Saturday, January 16, 2010

This card is getting worn out...

...if, that is, it isn't already:

Some of the clergy at the Immigration Reform Convocation on Monday voiced the concern that the immigration issue was a potential “powder keg,” particularly in middle-class Republican congregations....
...the one word that was hardly mentioned, if at all, the elephant in the room, is the word “race.” Racism, in my opinion, is at the root of immigration fears, just as it is the basis for the fear of Middle Eastern citizens and immigrants.
The Rev. Arthur Preisinger, Houston

Yep, it's all about hatin' on the brown people. It could never be about upholding our laws and our national sovereignty, it could never be about national security in the case of beefing up border security, it could never be about trying to maintain a cohesive culture so as to avoid the tribal wars that have engulfed certain parts of Europe and the Middle East to the point that the term "balkinization" has become synonymous with such. Newp. It's BECAUSE OF TEH RACISM! Sweet bleedin' Barnabus. I would suggest a drinking game based on the utterances of race-baiting clergymen vis-a-vis the immigration issue when it comes up, but I bet it'd end up being a lethal one based on the frequency of such inane blather.

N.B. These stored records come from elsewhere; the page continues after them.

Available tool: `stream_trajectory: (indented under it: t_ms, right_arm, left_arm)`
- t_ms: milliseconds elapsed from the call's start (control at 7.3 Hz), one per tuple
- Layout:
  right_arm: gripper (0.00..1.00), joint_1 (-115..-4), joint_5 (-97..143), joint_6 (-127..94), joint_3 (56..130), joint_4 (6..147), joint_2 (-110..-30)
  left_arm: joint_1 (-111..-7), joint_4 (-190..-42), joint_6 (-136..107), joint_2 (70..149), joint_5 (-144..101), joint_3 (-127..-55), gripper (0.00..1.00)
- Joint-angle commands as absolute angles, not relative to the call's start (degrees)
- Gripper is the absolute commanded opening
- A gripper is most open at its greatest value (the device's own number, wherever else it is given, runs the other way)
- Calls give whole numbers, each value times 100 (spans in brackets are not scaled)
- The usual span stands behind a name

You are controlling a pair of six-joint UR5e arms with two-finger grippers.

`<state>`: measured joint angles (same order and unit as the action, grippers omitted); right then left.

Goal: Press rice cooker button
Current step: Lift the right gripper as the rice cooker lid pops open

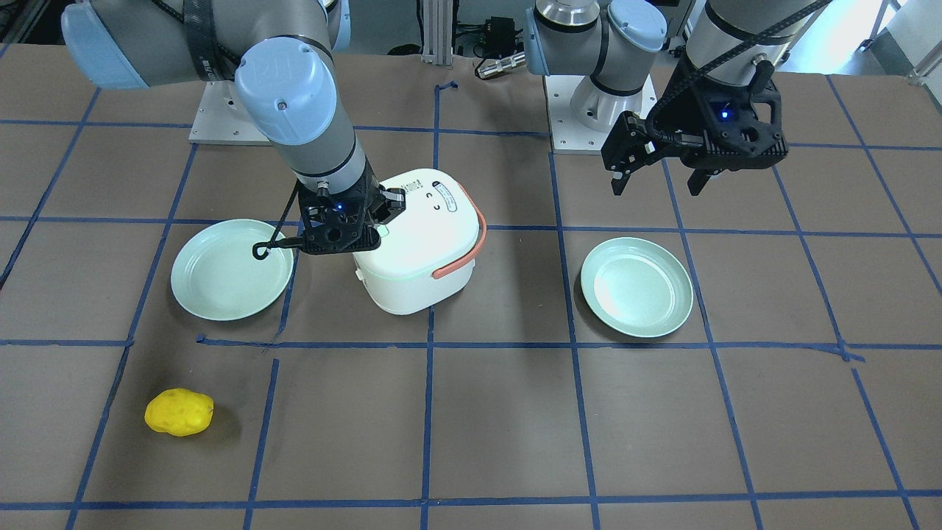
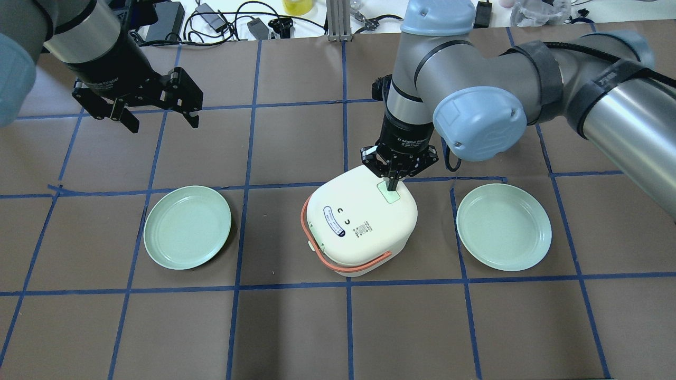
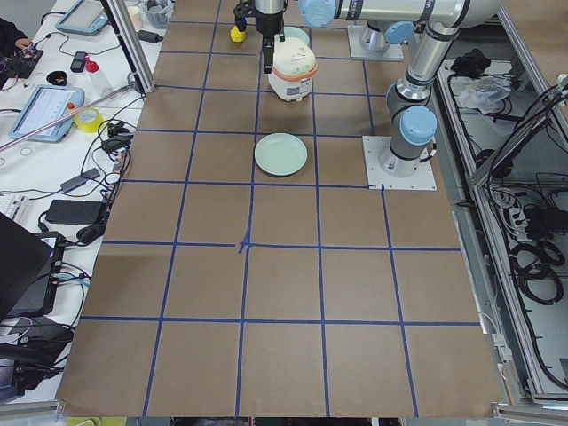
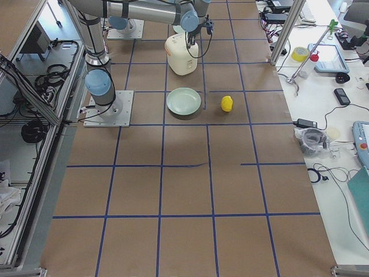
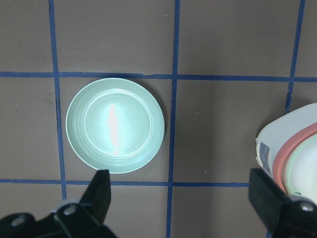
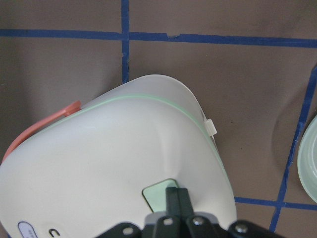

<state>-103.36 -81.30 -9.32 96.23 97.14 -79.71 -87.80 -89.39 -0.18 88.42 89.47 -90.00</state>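
A white rice cooker [image 2: 362, 227] with an orange handle stands mid-table; it also shows in the front view [image 1: 419, 243] and the right wrist view [image 6: 114, 168]. A pale green button [image 2: 389, 193] sits on its lid, also seen in the right wrist view [image 6: 157, 194]. My right gripper [image 2: 392, 186] is shut, fingers together pointing straight down, with the tips touching the button [image 6: 177, 198]. My left gripper [image 2: 157, 120] is open and empty, hovering well above the table at the far left, over a green plate [image 5: 115, 125].
Two green plates [image 2: 187, 227] [image 2: 504, 226] lie on either side of the cooker. A yellow lemon-like object [image 1: 179, 412] lies near the operators' edge on the right arm's side. Blue tape lines grid the brown table.
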Motion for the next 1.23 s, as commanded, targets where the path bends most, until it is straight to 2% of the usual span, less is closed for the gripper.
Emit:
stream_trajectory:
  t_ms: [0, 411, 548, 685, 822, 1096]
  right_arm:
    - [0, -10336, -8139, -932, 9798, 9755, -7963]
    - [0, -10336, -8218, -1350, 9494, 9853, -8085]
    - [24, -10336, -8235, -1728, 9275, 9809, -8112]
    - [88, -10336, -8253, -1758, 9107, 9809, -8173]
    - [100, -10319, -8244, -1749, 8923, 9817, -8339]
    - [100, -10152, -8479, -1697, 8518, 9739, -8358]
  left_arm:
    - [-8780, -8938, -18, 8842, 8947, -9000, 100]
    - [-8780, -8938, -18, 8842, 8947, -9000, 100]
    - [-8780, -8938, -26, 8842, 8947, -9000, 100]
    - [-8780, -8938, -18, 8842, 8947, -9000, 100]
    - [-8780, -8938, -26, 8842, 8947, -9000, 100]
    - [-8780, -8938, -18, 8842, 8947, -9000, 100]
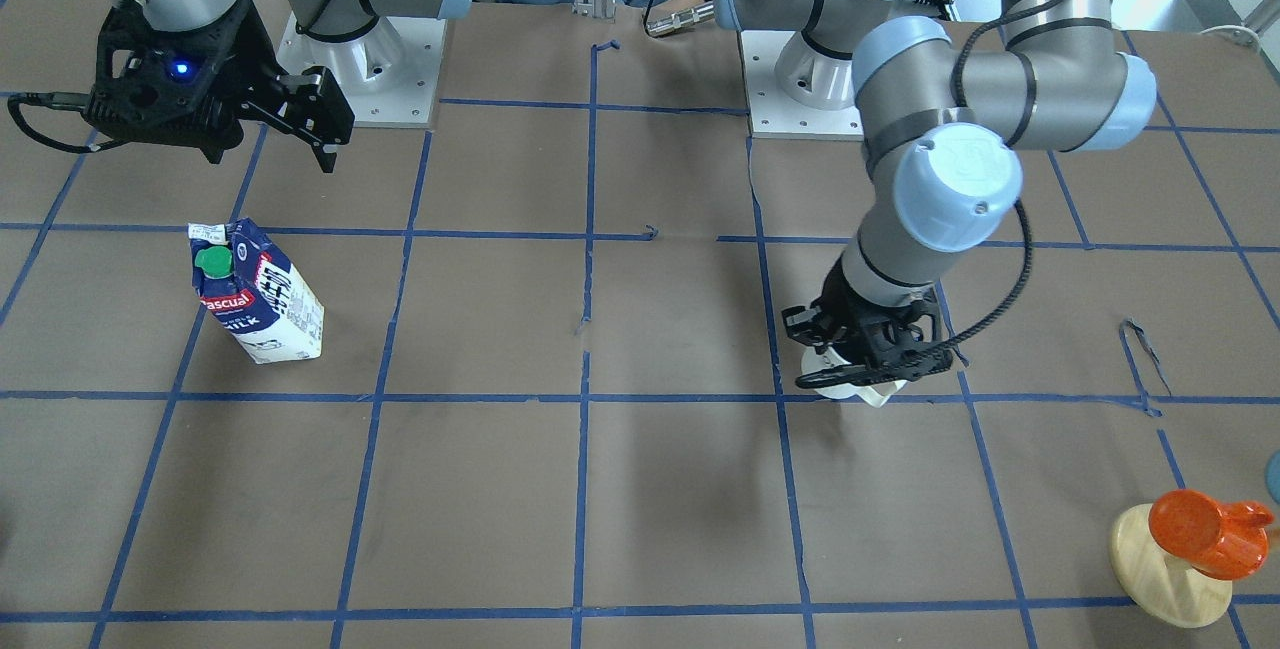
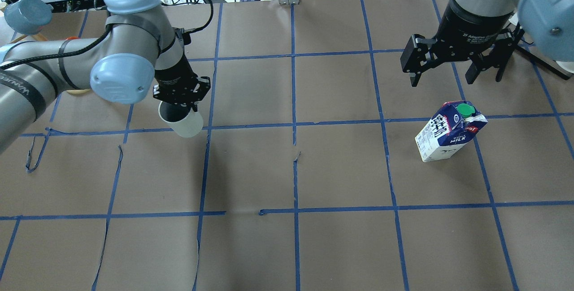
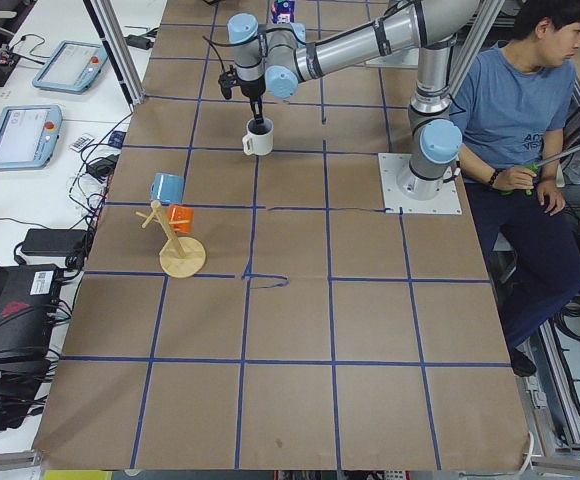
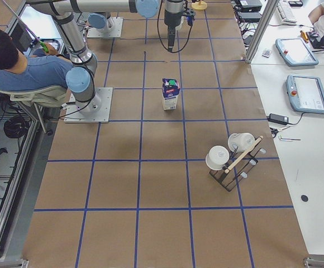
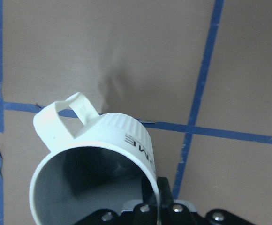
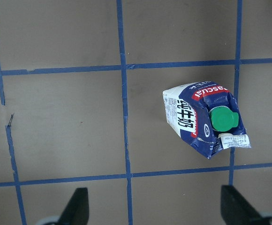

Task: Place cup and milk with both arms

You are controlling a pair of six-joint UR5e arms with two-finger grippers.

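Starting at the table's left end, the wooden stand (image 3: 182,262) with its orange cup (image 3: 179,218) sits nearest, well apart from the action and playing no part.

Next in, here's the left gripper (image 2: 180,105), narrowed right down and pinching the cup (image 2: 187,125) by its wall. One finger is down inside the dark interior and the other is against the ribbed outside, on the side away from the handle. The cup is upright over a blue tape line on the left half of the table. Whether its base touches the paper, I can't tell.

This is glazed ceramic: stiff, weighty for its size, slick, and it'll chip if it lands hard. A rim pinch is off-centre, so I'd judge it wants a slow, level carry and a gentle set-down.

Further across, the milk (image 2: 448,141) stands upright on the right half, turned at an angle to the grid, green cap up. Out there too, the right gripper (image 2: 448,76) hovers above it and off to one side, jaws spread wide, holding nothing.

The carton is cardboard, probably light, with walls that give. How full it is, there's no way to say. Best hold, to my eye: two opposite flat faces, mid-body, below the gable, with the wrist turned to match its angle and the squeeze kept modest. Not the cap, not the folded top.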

Thursday, January 14, 2010

Three questions...

...for Gary Margolis:

“Virginia Tech changed the way we think about campus safety,” said Gary Margolis, former chief of police at the University of Vermont and now a consultant hired to deliver the workshops. “Schools have to address the issue.”

1. Did he really say that with a straight face and without snickering?
2. Does he really believe it?
3. Does he really expect the rest of us to believe it, considering the fact that most college students are still sitting ducks, that when the shit hits the fan college students are still going to be waiting for people with guns to defuse the situation?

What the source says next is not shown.